Едва он показался, как вол отошел на другой конец ристалища, чтобы приготовиться к битве с этим новым противником. В это время черный всадник успел заставить своего бегуна сделать несколько блестящих скачков и остановиться перед ложей Монхи. Тут он стал пристально смотреть на деву, отданную Господу!!!
Лицо бедной девушки зарделось как гранатовый цвет, и она скрыла свою голову на грудь игуменьи, раздраженной смелостью незнакомца.
— Ave Maria ... Какая дерзость! — говорили женщины.
— Пресвятая Дева! Откуда взялся этот демон? — спрашивали друг друга мужчины, изумленные такой отважностью.
Вдруг раздался общий крик: так как вол порывался броситься на незнакомца с белым пером, который обернулся, поклонился Монхе и сказал ей с улыбкой: «Для вас, синьора, и в честь ваших голубых очей, прекрасных, как лазурь небес».
Едва он закончил свои слова, как вол устремился на него... Пользуясь легкостью своей лошади, он с неимоверной живостью сделал изворот, поднял ее на дыбы и очутился в десяти шагах от своего неприятеля, преследовавшего его со злобой. Но лошадка с обычной быстротой устранялась от него, почти играя, и опередила его настолько, что седок ее мог остановиться на минуту перед ложей Монхи, и сказать ей: «Опять для вас, синьора, но теперь в честь этих алых уст, пурпурных как коралл Первана».
Вол напал с яростью: всадник с белым пером выждал его хладнокровно, выдернул из седла пистолет, прицелился и выстрелил в него с такой верностью и искусством, что чудовище, мыча, поверглось к ногам его лошади.
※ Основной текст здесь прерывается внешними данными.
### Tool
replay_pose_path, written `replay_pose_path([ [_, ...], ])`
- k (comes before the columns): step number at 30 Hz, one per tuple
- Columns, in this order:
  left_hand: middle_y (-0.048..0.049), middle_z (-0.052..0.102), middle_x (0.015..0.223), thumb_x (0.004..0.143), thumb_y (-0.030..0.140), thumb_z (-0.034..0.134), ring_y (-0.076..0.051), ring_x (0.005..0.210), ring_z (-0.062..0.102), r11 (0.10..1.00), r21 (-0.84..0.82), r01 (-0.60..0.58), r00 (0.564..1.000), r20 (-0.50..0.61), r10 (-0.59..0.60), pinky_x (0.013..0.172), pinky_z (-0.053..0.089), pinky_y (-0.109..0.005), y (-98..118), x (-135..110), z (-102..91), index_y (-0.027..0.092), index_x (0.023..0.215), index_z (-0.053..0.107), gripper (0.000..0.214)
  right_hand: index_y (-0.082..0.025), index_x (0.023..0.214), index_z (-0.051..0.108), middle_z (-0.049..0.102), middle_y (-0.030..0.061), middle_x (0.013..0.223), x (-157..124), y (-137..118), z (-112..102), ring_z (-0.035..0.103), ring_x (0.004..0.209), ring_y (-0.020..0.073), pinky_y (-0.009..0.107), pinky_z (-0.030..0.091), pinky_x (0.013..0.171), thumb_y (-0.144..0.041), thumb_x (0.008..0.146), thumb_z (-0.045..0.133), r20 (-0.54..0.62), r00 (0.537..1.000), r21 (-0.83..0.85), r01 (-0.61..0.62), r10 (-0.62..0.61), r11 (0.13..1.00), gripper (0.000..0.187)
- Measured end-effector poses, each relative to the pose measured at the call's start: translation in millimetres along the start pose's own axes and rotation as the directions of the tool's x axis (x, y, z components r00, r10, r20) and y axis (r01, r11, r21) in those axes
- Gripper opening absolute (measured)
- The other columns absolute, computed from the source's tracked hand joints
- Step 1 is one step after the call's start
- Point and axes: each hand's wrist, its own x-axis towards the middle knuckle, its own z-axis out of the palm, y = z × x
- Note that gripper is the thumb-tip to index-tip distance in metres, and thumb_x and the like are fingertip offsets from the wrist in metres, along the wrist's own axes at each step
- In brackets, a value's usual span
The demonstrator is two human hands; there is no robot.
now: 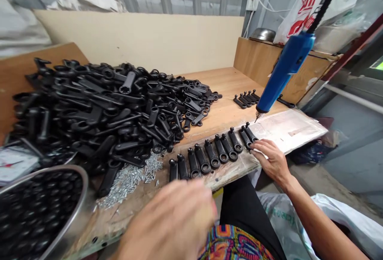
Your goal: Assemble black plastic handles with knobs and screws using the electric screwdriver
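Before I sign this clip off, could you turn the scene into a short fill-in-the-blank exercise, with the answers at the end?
1. Strongly blurred in the foreground is the person's ____.
2. The right hand touches the row of handles at the end that lies to the ____ in the picture.
3. The power screwdriver has a body coloured ____.
4. The metal bowl at the lower left holds many round things coloured ____.

Missing words: left hand; right; blue; black.

Black trousers (247, 212); bright multicoloured patterned garment (235, 245).
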Motion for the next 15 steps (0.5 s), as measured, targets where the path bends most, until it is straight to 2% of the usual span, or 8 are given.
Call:
replay_pose_path([
  [1, -0.0016, 0.055, 0.127, 0.078, 0.019, 0.053, -0.023, 0.117, 0.05, 0.997, 0.07, -0.017, 0.995, 0.103, 0.01, 0.096, 0.048, -0.045, -11.5, 9.3, 9.1, 0.025, 0.135, 0.038, 0.059, -0.02, 0.092, 0.067, 0.067, 0.0061, 0.094, -0.5, -5.9, 2.8, 0.056, 0.094, 0.0214, 0.038, 0.045, 0.086, -0.023, 0.085, 0.053, 0.033, 0.998, -0.007, 0.054, -0.053, 0.999, 0.016],
  [3, -0.0102, 0.052, 0.129, 0.081, 0.024, 0.054, -0.025, 0.121, 0.047, 0.988, 0.153, -0.031, 0.988, 0.157, 0.006, 0.097, 0.046, -0.045, -34.9, 21.2, 32.8, 0.013, 0.131, 0.042, 0.052, -0.02, 0.096, 0.066, 0.066, 0.0064, 0.097, 0.2, -15.0, 9.1, 0.054, 0.098, 0.0231, 0.039, 0.044, 0.086, -0.023, 0.085, 0.052, 0.105, 0.987, -0.048, 0.131, -0.125, 0.99, 0.018],
  [6, -0.0137, 0.043, 0.137, 0.08, 0.038, 0.057, -0.03, 0.129, 0.036, 0.984, 0.166, -0.057, 0.943, 0.333, -0.002, 0.102, 0.037, -0.05, -58.4, 27.2, 68.9, 0.012, 0.133, 0.04, 0.061, -0.02, 0.1, 0.066, 0.065, 0.0074, 0.102, 4.5, -21.0, 17.7, 0.05, 0.103, 0.0269, 0.042, 0.043, 0.086, -0.027, 0.085, 0.053, 0.196, 0.972, -0.142, 0.162, -0.132, 0.977, 0.02],
  [9, -0.0116, 0.036, 0.142, 0.077, 0.048, 0.058, -0.03, 0.133, 0.028, 0.99, 0.092, -0.105, 0.895, 0.443, 0.054, 0.106, 0.027, -0.052, -62.3, 35.6, 93.5, 0.018, 0.135, 0.037, 0.068, -0.022, 0.101, 0.066, 0.063, 0.0079, 0.106, 8.9, -20.0, 21.1, 0.047, 0.107, 0.0299, 0.044, 0.041, 0.085, -0.034, 0.082, 0.058, 0.239, 0.966, -0.216, 0.154, -0.101, 0.964, 0.023],
  [15, -0.0143, 0.03, 0.145, 0.077, 0.058, 0.052, -0.03, 0.135, 0.023, 0.968, -0.022, -0.248, 0.839, 0.494, 0.226, 0.108, 0.02, -0.05, -61.6, 69.6, 122.7, 0.017, 0.136, 0.032, 0.075, -0.023, 0.104, 0.064, 0.063, 0.0073, 0.105, 13.5, -11.6, 17.8, 0.044, 0.112, 0.0335, 0.048, 0.038, 0.089, -0.043, 0.075, 0.065, 0.332, 0.938, -0.212, 0.178, -0.101, 0.961, 0.035],
])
Видя всю великую опасность, которой подвергался этот чудесный человек, Монха испустила пронзительный крик, кинулась на перила своей ложи и простерла вперед руки: он схватил одну из них, запечатлел на ней жаркий поцелуй, и снова устремил на нее пристальный и неподвижный взор.
Эта неожиданная сцена была столь странна для испанцев, что они остановились, как бы окаменев от удивления. Этот дивный наряд, этот убитый бык, против всякого обычая, выстрелом из пистолета, этот человек, поцеловавший руку у полусвятой, у невесты Христа — все это настолько противоречило принятым традициям, что Юнта, Алькад и губернатор сделались безгласными, между тем, как возбуждавший столь живое любопытство, приковал пламенеющие свои взоры к трепещущей и смущенной Монхе, не имевшей силы выйти из ложи. Тщетно игуменья обременяла черного всадника названиями самыми оскорбительными, такими как безбожник, окаянный, презренный отступник! Тщетно кричала ему голосом священного негодования: «Бойся гнева Небес и людей, ты, который осмелился привлечь внимание этого целомудренного слуха к светским речам, который не содрогнулся коснуться руки, обещанной Господу».
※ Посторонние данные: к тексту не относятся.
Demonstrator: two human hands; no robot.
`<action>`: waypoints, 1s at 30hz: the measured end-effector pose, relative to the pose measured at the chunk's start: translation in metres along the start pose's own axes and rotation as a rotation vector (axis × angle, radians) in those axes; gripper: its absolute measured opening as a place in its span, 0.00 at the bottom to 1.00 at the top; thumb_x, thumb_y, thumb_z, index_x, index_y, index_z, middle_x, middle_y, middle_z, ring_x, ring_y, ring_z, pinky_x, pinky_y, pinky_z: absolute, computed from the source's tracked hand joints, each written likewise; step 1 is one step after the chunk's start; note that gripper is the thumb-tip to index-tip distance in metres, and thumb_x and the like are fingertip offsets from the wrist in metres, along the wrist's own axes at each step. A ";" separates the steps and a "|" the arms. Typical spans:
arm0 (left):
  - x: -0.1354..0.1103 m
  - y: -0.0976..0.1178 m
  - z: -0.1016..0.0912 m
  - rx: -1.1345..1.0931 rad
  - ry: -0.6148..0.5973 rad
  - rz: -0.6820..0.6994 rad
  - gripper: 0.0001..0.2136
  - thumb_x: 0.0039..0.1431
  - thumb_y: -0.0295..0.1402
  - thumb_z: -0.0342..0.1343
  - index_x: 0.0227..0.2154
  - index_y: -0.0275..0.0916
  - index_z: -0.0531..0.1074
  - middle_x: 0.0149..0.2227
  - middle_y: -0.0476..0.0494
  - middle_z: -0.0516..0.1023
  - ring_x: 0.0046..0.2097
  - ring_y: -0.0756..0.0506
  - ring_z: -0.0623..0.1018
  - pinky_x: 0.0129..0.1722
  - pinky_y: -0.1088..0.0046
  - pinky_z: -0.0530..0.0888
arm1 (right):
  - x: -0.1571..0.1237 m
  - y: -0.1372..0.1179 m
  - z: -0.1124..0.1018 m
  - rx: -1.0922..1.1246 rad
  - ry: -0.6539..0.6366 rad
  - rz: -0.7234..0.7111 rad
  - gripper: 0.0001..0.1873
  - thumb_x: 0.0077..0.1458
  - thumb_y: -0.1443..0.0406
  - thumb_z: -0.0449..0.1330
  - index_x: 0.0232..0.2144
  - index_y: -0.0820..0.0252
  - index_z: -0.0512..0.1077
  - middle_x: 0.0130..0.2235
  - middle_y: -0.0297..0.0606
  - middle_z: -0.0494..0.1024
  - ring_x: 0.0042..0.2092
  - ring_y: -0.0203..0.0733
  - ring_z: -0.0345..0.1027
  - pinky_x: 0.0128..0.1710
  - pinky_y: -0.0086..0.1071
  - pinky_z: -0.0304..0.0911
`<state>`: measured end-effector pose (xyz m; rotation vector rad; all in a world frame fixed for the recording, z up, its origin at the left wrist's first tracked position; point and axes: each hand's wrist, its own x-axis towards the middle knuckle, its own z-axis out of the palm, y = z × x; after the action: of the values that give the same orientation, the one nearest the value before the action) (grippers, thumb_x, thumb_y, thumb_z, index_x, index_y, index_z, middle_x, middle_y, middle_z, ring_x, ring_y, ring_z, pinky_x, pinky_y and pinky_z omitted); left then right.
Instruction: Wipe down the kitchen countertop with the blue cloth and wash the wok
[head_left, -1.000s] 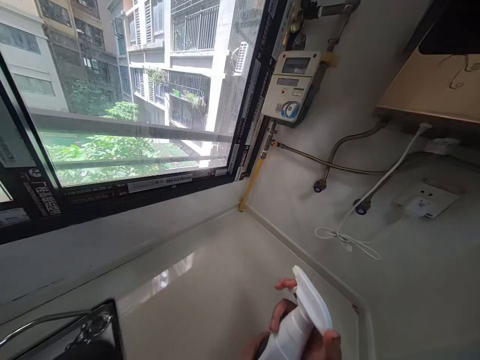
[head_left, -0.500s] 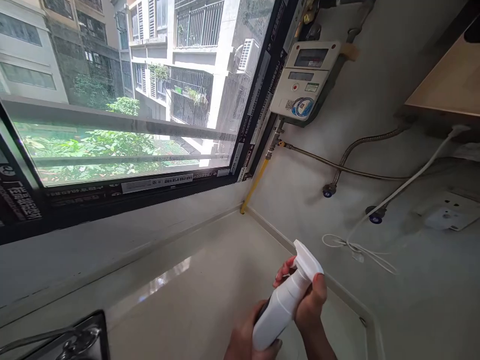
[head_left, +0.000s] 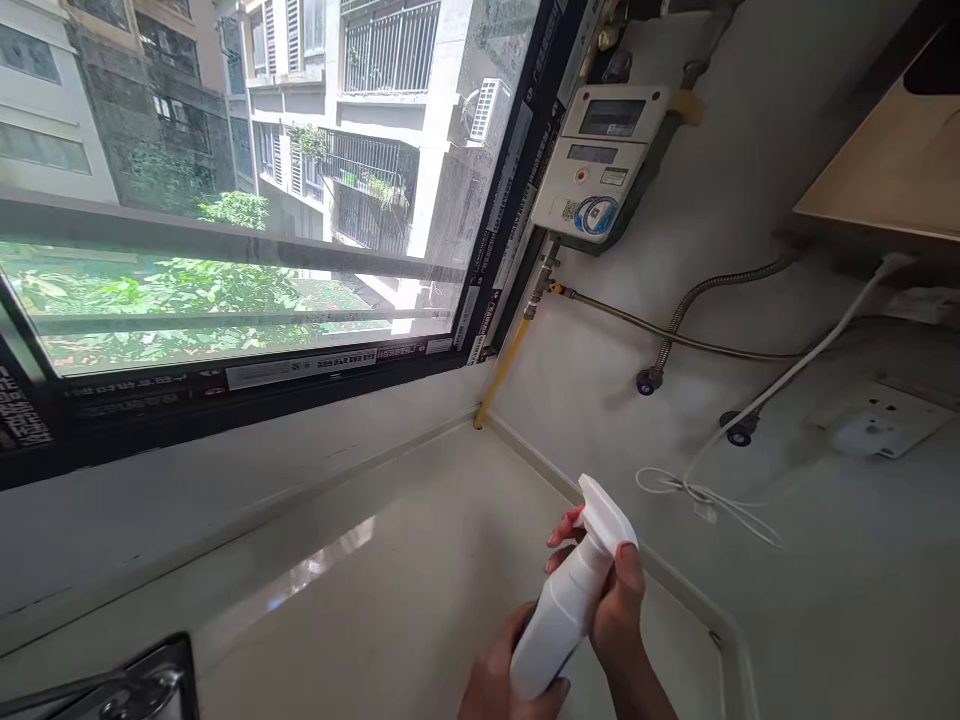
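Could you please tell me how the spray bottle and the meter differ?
Support: the spray bottle is held in the left hand and right hand, while the meter is mounted at the wall. Shape: the spray bottle is long and rounded; the meter is boxy. Front: the meter bears a round blue sticker; the spray bottle shows no such sticker. Both are largely white.

Window [head_left: 247, 200]: daylight is pouring in past a black frame [head_left: 187, 425] bearing printed tape.
Outside: pale buildings [head_left: 375, 110] are rising behind green shrubs [head_left: 165, 310].
Wall [head_left: 570, 370]: a meter [head_left: 600, 160] is hanging beside the window, a yellow pipe [head_left: 501, 375] is running down to the corner, and a white cable [head_left: 799, 372] is trailing from a gold box [head_left: 892, 170].
Counter [head_left: 360, 610]: its glossy, pale top is catching a bright streak as shadow is dimming the right side.
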<state>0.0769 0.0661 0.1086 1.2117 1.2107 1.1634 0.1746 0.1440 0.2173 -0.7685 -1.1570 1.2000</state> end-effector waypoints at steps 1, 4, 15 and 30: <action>0.003 0.002 0.000 -0.009 -0.013 0.002 0.27 0.46 0.32 0.61 0.53 0.41 0.70 0.41 0.47 0.81 0.39 0.44 0.78 0.41 0.72 0.73 | 0.003 0.000 0.000 -0.007 0.010 0.006 0.33 0.47 0.36 0.58 0.37 0.58 0.74 0.30 0.36 0.76 0.27 0.40 0.69 0.25 0.35 0.67; 0.012 0.006 -0.001 -0.031 -0.045 0.003 0.25 0.47 0.32 0.60 0.51 0.39 0.71 0.41 0.46 0.81 0.40 0.44 0.78 0.41 0.72 0.73 | 0.017 0.004 0.002 -0.050 0.084 0.012 0.31 0.47 0.37 0.60 0.35 0.57 0.72 0.26 0.33 0.74 0.25 0.38 0.66 0.25 0.34 0.65; 0.008 -0.001 -0.015 -0.039 0.021 -0.011 0.26 0.49 0.35 0.60 0.53 0.39 0.70 0.43 0.45 0.81 0.41 0.45 0.78 0.43 0.72 0.73 | 0.023 0.024 0.018 -0.078 0.085 0.000 0.34 0.50 0.35 0.56 0.34 0.60 0.74 0.29 0.35 0.76 0.29 0.40 0.70 0.32 0.36 0.67; -0.016 -0.004 -0.026 -0.056 0.086 0.032 0.27 0.47 0.36 0.62 0.54 0.40 0.70 0.45 0.45 0.82 0.44 0.43 0.79 0.46 0.71 0.75 | 0.001 0.013 0.041 -0.136 0.094 -0.031 0.32 0.50 0.36 0.57 0.31 0.59 0.74 0.26 0.35 0.75 0.28 0.41 0.69 0.29 0.35 0.64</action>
<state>0.0507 0.0507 0.1053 1.1527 1.2180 1.2764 0.1316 0.1435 0.2172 -0.8971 -1.1764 1.0566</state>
Презренный все еще смотрел на Монху, повторяя с удивлением: «Как хороша! Как хороша!»
Наконец визгливый голос Алькада вывел его из этого исступления, тем скорее, что Монха вышла из ложи, опершись на руку игуменьи, и что двое сержантов схватили под уздцы его лошадь: он позволил это без сопротивления.
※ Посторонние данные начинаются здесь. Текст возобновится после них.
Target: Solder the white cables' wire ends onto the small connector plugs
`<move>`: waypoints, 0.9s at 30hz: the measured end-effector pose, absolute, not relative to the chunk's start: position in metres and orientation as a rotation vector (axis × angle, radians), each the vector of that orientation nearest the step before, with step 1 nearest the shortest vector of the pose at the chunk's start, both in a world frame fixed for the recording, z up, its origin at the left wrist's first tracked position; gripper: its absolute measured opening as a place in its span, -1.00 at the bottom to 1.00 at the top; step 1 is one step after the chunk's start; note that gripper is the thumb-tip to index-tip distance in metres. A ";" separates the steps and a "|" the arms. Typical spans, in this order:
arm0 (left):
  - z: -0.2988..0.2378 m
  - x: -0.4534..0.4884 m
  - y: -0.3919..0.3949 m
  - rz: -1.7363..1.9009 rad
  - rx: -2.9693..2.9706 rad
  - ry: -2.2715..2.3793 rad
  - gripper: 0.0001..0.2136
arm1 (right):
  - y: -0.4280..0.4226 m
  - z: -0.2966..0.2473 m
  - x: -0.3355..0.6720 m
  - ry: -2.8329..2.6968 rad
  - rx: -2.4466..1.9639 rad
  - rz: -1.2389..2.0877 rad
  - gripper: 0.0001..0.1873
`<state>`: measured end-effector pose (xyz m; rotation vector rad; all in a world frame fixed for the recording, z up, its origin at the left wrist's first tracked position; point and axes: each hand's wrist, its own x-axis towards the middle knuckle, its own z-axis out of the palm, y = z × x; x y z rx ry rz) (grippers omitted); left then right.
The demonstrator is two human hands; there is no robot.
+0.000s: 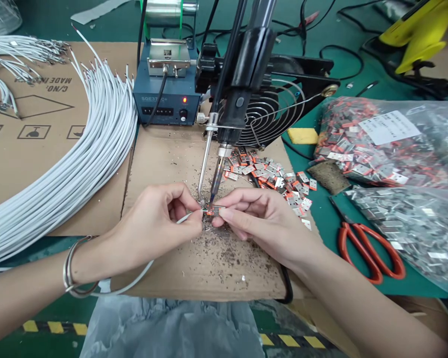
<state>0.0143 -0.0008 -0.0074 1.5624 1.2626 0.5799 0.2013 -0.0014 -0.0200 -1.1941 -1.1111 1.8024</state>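
My left hand [160,223] pinches a white cable [144,272] close to its end, with the rest of the cable trailing down past the wrist. Between finger and thumb, my right hand [257,216] grips a small USB connector [215,211] with a metal shell and an orange insert. The cable end meets the connector's orange side under the tip of a soldering iron [217,174], which is fixed in a stand above. Beside the tip, a thin metal solder feed tube [206,161] points down at the same spot. Fingers partly cover the joint.
Loose connectors [272,179] lie in a pile right of the iron. Behind stand a blue soldering station [166,102] and a fan [272,107]. Cables [108,134] fan out at left. Bagged connectors [358,134], a yellow sponge [302,135] and red-handled scissors [369,251] are at right.
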 end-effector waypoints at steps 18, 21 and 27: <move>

— В пятый раз, кто бы вы ни были — отвечайте, — сказал Алькад. — По какому праву вы убили из пистолета вола, определенного к увеселению публики? По какому праву вы обращались с речью к молодой девице, которая должна завтра произнести священный и вечный обет? Одним словом, кто вы?
И главный судья снова сел на свое место, вытер лоб, посмотрел на губернатора с довольным видом, и сказал сержантам: «Держать крепче его лошадь!».
— Кто я? — сказал таинственный всадник, приподняв гордо свою голову, которую до этого нельзя было хорошо рассмотреть.